Your task is to give the listing below back word for word, pictures excluded.

[[ Data provided, beginning ]]

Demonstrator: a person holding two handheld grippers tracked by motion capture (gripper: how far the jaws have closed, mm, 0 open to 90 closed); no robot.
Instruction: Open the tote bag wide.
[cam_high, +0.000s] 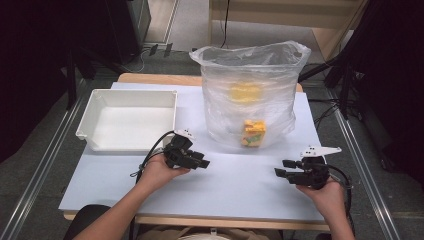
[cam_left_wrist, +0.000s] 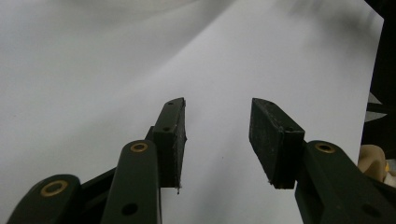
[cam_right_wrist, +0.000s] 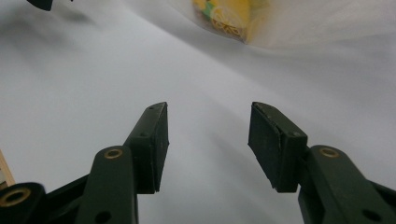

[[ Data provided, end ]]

# Response to the exercise
Demonstrator: a person holding two handheld grippers tracked by motion capture (gripper: how far the jaws have closed, mm, 0 open to 90 closed); no robot.
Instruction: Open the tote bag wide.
[cam_high, +0.000s] 
[cam_left_wrist, +0.000s] 
[cam_right_wrist, +0.000s] 

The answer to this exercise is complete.